路地裏や大通りを、周りを気にする余裕もなく通り抜け、車やポストや、人まで飛び越えて、なりふり構わず私は逃げた。
何が何でも捕まりたくない!
ドラゴンとか怖すぎだもの!
警察官らしきドラゴンはそれでもしつこく追いかけてくる。
深緑色のウロコに覆われた肌は爬虫類のようで、イラストや絵画なんかで見るドラゴンそのままの姿だけど、ちょっとだけ私のイメージよりもほっそりとした体で、羽ばかり大きく見える。
羽…
羽があるってことは、コイツ飛ぶんじゃね?
そう考えた瞬間、案の定、ドラゴンは羽を羽ばたかせ始めた。
いやあぁぁぁぁ!
飛ぶ気満々じゃん!
もう無理!
絶対無理!
私終わりだ!!
涙目になりながら、私は必死で打開策を考える。
このままじゃあ捕まるのも時間の問題だ。羽のあるものに勝てるわけない。
『逃げても逃げても追ってくるなら、どうする?』
『…それなら、立ち向かうしかない』
私は突然立ち止まり、ドラゴンの方に向き直った。
かかってこいやぁ!
とばかりにドラゴンを待ち構える。
ドラゴンは私の行動が予想外だったのかちょっと躊躇したが、走っていた勢いのまま、私に飛びかかって来た。
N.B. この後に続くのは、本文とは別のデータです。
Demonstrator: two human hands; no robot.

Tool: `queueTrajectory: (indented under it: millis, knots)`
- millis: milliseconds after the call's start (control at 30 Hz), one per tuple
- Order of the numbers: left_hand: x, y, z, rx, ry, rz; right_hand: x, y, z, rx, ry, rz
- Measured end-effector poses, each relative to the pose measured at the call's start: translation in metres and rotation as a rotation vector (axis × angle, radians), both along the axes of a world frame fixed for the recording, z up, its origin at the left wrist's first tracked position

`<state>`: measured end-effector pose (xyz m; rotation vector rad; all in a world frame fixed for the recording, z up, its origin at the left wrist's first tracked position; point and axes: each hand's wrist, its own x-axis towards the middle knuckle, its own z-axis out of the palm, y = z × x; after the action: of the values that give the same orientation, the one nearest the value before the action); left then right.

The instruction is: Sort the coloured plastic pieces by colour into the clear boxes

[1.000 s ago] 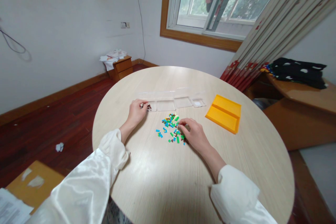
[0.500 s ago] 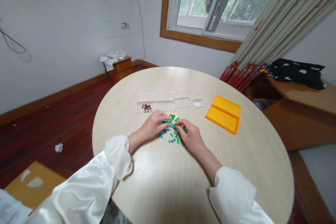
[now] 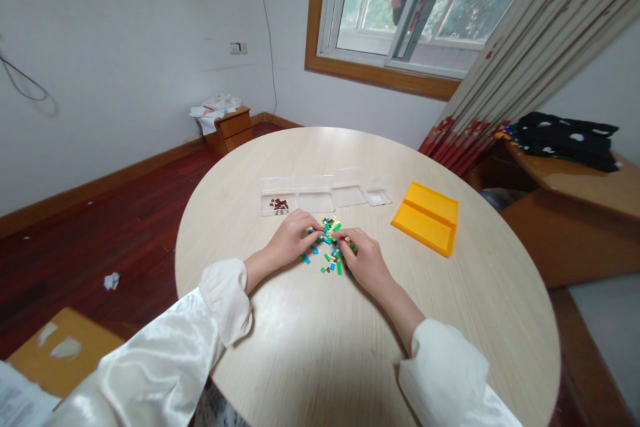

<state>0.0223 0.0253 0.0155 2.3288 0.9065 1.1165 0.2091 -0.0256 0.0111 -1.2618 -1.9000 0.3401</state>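
Note:
A loose pile of small green, blue, yellow and brown building bricks (image 3: 331, 257) lies on the round table between my hands. At the pile's left edge is my left hand (image 3: 293, 238), its thumb and index fingertip drawn together. Whatever may be between them is too small to make out. On the right side, my right hand (image 3: 366, 257) reaches over the bricks with its index finger stretched out and the thumb a little apart from it. I see nothing held in it. Its palm side and part of the pile beneath are hidden.
Behind the pile stands a row of clear plastic boxes (image 3: 316, 201); the leftmost holds small brown bricks (image 3: 280, 205). A yellow two-part tray (image 3: 430, 229) sits to the right on the wooden table (image 3: 320, 360). Beyond are a window and a curtain (image 3: 480, 107).
My left thumb has drawn back slightly left, closer to the index fingertip. The right hand has barely shifted over the bricks. Boxes and tray stay put.

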Motion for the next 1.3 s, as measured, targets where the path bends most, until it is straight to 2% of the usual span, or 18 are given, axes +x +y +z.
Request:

私はその場に立ち尽くし、ドラゴンをまばたきもせずにじっと睨みつけて、それを待った。
我ながら馬鹿だと思う。
いくらいま狼の姿をしているとはいえ、体格から言って、どうしたって私が不利。
だって…ハルカの言葉を思い出してしまったんだもの。
逃げても意味のないものが追ってくるなら、闘うしか選択肢はない。
あの子はずっとそうやって、自分の病と闘っていたから。
こんなときにそれを思い出すのも、どうかと思うけど。
何をされるか分からないんだから、ひとまずぶつかってみようと思ってしまったんだ。
ドラゴンの大きな腕が、私の喉元を狙って振り下ろされる。とっさに私はその腕に噛みついてやろうとして構えた。
その時、強い風が吹いた。いきなりのことで驚いて、目を閉じてしまう。
突然、体が浮き上がる感覚がして、気づけば私の体は、何者かに抱え上げられていた。
ドラゴンに捕まったのだ、と思った私は、ジタバタと激しく暴れて抵抗する。
ふと、すぐそばでクチナシの香りがした。
さっき必死で追いかけていた香り。
ハッとして顔をあげると、すぐ横に、アリの顔があった。